Nostradamus was to dominate Diemer's life, even more so then chess. On the streets he accosted unsuspecting pedestrians. He disturbed a funeral by shouting: "A living one is buried here!" He lamented that the river Rhine would run dry and that nuclear bombs would fall on Heidelberg. The authorities of town and province loathed the ringing of the phone, in fear that it might be Diemer, announcing the apocalypse.
In 1965 he was committed to a psychiatric clinic. The director found that chess was too much of a strain for Diemer's nerves and he was not permitted to play anymore. But six years later a miracle happened. In 1971 a young admirer brought about the cancellation of both the clinic's interdiction and the expulsion from the German chess federation. Diemer could become a member of a German chess club again and his young admirer had seen to it that he got first board on the team. Diemer was given the new dentures that had been promised to him in 1952 by a rich admirer. He was playing again and his board was always surrounded by young disciples who were delighted by his attacking style.
His strength in chess had suffered, but he did not mind. One day he might become the best player in the world, he said, but more important to him was the Nobel Prize that he expected for his investigations on Nostradamus' works.

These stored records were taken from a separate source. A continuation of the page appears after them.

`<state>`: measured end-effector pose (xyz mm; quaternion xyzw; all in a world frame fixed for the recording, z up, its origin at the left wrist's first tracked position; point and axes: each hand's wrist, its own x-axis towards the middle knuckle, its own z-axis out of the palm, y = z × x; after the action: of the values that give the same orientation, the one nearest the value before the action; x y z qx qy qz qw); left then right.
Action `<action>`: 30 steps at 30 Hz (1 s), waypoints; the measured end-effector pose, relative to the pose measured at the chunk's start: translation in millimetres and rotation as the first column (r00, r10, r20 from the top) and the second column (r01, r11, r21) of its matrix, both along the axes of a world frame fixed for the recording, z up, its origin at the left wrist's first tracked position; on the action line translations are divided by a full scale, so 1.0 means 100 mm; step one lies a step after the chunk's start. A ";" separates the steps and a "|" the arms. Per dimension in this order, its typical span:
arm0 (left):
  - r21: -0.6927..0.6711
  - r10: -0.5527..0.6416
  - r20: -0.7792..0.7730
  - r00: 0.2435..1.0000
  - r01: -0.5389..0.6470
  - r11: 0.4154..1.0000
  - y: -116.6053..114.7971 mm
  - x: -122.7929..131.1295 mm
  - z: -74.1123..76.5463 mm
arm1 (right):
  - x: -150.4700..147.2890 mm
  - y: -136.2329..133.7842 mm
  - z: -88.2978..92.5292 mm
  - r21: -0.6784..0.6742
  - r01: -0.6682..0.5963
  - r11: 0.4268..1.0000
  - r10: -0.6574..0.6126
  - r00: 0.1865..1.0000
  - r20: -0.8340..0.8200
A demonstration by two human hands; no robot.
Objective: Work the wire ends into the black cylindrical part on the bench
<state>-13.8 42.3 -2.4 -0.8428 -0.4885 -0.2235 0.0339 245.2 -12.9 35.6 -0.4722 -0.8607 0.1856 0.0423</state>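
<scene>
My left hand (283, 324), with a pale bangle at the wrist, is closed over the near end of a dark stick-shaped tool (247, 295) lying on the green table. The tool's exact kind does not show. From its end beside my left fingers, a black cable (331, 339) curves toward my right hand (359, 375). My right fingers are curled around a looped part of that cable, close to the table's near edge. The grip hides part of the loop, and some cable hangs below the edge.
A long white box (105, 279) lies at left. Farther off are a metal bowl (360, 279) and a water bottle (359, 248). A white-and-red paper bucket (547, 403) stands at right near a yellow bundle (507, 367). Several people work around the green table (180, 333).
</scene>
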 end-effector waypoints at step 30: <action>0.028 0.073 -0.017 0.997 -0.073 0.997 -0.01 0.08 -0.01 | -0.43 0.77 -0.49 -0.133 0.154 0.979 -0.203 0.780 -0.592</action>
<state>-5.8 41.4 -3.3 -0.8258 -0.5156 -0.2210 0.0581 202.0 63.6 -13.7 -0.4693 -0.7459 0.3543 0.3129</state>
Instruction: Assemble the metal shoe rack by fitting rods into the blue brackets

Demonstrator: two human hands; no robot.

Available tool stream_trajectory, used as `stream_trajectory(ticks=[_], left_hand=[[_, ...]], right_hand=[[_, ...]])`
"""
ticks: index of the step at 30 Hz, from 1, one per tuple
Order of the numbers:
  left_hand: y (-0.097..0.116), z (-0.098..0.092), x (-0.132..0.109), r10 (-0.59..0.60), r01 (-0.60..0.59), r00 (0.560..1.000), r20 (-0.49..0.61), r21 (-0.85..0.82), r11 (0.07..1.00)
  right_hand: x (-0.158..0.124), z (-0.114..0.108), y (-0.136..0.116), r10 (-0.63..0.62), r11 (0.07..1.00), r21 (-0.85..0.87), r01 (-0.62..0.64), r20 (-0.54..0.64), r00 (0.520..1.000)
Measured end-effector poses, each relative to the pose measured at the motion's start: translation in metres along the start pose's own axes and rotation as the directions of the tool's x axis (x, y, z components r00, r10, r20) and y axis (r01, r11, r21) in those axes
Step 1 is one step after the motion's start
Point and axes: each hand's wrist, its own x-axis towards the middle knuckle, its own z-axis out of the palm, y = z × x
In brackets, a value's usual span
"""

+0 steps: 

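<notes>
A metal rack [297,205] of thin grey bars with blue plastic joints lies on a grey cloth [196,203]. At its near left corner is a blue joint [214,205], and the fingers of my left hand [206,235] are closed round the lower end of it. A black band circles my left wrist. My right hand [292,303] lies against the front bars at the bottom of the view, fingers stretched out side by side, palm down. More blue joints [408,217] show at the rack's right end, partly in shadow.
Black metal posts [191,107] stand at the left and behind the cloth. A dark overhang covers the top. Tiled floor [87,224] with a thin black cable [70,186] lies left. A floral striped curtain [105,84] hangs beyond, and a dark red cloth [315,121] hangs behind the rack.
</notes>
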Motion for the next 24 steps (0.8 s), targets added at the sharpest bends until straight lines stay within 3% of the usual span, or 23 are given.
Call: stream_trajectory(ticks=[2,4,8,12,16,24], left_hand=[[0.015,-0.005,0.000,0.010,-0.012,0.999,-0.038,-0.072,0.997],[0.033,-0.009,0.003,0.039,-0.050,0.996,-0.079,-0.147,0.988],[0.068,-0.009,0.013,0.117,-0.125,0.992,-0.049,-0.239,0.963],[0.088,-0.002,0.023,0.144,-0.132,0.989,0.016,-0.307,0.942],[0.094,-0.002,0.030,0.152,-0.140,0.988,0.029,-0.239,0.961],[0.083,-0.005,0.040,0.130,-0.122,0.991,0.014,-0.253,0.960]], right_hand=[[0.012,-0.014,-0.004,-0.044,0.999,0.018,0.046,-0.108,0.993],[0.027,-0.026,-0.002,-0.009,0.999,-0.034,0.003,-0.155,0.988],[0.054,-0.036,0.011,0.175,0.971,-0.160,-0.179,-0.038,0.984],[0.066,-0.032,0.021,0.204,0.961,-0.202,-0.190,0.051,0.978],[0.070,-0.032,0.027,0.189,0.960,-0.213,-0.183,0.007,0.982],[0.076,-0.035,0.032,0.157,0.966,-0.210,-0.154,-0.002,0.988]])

He died in 1990. He had not played chess during his last five years. In Fussbach, the site of his clinic, the villagers had seen him stumbling through the streets, tall and thin, with prophet's beard and half-blind, and they had respected Diemer, because they had heard by rumor that this man once had been a great chessplayer, maybe the greatest of all....

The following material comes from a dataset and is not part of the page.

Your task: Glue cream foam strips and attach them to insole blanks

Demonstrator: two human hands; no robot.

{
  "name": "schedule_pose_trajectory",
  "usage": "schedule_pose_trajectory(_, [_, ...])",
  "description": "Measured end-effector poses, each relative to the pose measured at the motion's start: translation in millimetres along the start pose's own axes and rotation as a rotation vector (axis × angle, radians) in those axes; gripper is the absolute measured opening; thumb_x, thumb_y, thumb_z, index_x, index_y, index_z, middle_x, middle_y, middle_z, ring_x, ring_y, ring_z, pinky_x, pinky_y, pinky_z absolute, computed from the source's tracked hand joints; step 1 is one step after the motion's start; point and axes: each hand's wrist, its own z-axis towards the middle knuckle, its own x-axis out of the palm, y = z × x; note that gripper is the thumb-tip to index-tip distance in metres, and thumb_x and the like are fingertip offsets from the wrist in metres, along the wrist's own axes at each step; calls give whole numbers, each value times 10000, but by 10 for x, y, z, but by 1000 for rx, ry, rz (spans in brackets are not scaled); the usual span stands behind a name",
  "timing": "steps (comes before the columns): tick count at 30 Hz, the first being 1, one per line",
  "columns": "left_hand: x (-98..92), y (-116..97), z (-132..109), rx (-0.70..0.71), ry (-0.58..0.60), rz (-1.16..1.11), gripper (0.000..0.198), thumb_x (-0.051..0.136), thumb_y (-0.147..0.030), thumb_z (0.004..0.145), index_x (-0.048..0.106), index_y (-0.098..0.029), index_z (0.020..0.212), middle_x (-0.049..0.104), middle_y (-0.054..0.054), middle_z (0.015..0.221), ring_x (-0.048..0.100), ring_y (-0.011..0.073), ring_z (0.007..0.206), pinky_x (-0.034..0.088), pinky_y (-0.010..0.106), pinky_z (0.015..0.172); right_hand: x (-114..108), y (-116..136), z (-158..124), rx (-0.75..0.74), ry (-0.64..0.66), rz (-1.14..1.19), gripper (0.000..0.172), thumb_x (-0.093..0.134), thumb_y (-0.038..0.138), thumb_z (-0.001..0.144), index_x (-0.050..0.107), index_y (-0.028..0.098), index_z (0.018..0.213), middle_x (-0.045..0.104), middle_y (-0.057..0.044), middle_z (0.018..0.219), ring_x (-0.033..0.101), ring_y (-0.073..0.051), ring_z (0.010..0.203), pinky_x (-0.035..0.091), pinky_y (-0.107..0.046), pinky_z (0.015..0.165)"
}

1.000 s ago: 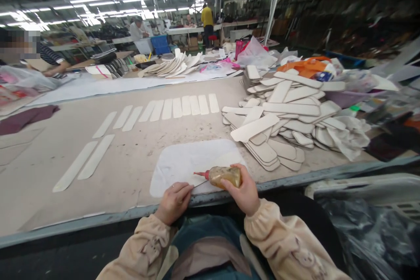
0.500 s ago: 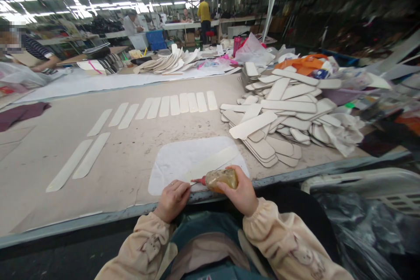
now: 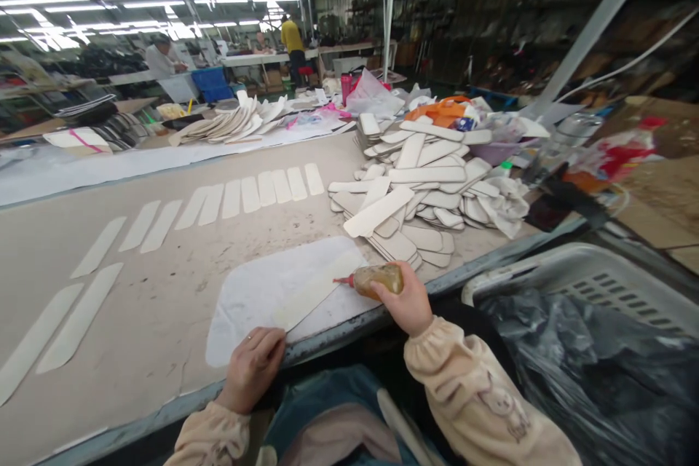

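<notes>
Left hand pinches the near end of a pale strip, which slants over a white sheet on the desk; right hand is wrapped around an amber bottle, its red nozzle near the strip's right edge; at left, separate strips lie in rows; rightward sits a jumbled pile, then a basket holding dark plastic.

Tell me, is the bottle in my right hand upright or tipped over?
Tipped: the bottle lies roughly level in your right hand, its red nozzle pointing toward the picture's left.
</notes>
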Motion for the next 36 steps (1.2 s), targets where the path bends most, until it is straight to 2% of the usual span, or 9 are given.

♡ 53 ( +1 | -1 ) I once played ...Diemer in a smaller open tourney in Bavaria/Germany. Must be 20+ years ago. He was very well known in the German OTB-community and respected. I was really in fear playing him, so I lost the match. He finished 6/9 and I 5,5/9. Just looking at this tall, haggard man with his white beard and knowing him as the founder of the "famous" BDG made me trembling. Unfortunately I can't find the write-ups from this time - what a pitty. He really was a local celebrity.